### Exercise
Reduce the material below to its lines containing "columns".

________

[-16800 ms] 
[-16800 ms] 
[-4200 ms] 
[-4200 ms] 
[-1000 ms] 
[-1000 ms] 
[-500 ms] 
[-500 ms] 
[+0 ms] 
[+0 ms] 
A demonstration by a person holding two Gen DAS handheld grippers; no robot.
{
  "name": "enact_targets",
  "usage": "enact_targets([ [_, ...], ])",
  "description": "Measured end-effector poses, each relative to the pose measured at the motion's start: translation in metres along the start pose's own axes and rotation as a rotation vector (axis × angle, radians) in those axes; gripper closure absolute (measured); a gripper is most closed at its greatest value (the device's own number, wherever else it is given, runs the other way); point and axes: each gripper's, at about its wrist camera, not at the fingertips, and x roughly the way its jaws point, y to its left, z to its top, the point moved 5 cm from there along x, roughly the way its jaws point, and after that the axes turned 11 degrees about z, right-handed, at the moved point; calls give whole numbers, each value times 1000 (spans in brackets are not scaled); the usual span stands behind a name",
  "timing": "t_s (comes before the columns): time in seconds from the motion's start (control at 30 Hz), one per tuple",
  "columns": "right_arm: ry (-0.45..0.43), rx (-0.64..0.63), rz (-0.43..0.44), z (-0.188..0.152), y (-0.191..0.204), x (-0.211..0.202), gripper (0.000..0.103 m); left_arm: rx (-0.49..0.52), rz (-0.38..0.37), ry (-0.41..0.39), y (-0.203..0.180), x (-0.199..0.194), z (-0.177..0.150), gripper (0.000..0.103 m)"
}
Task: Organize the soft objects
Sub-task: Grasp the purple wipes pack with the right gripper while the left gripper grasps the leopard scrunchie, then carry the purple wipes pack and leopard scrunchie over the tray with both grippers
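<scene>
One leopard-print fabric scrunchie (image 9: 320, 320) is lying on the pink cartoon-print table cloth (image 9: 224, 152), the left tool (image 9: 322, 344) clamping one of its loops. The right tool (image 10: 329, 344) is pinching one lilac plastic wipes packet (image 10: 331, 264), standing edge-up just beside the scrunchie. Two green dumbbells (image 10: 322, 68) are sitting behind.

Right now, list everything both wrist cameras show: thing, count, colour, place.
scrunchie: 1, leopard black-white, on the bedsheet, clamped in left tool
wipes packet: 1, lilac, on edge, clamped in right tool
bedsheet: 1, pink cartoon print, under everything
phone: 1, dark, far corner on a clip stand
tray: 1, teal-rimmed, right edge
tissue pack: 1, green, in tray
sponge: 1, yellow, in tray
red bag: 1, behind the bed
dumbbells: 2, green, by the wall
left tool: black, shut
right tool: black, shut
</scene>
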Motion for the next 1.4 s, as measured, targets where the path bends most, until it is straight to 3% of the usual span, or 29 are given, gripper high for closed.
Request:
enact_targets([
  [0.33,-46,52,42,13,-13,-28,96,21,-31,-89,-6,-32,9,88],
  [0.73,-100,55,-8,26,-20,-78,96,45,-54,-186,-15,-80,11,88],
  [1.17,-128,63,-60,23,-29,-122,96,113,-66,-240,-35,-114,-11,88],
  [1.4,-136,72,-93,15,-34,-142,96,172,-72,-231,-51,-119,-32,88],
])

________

### Response area
  "timing": "t_s (comes before the columns): time in seconds from the motion's start (control at 30 Hz), one per tuple",
  "columns": "right_arm: ry (-0.45..0.43), rx (-0.64..0.63), rz (-0.43..0.44), z (-0.188..0.152), y (-0.191..0.204), x (-0.211..0.202), gripper (0.000..0.103 m); left_arm: rx (-0.49..0.52), rz (-0.38..0.37), ry (-0.41..0.39), y (-0.203..0.180), x (-0.199..0.194), z (-0.177..0.150), gripper (0.000..0.103 m)"

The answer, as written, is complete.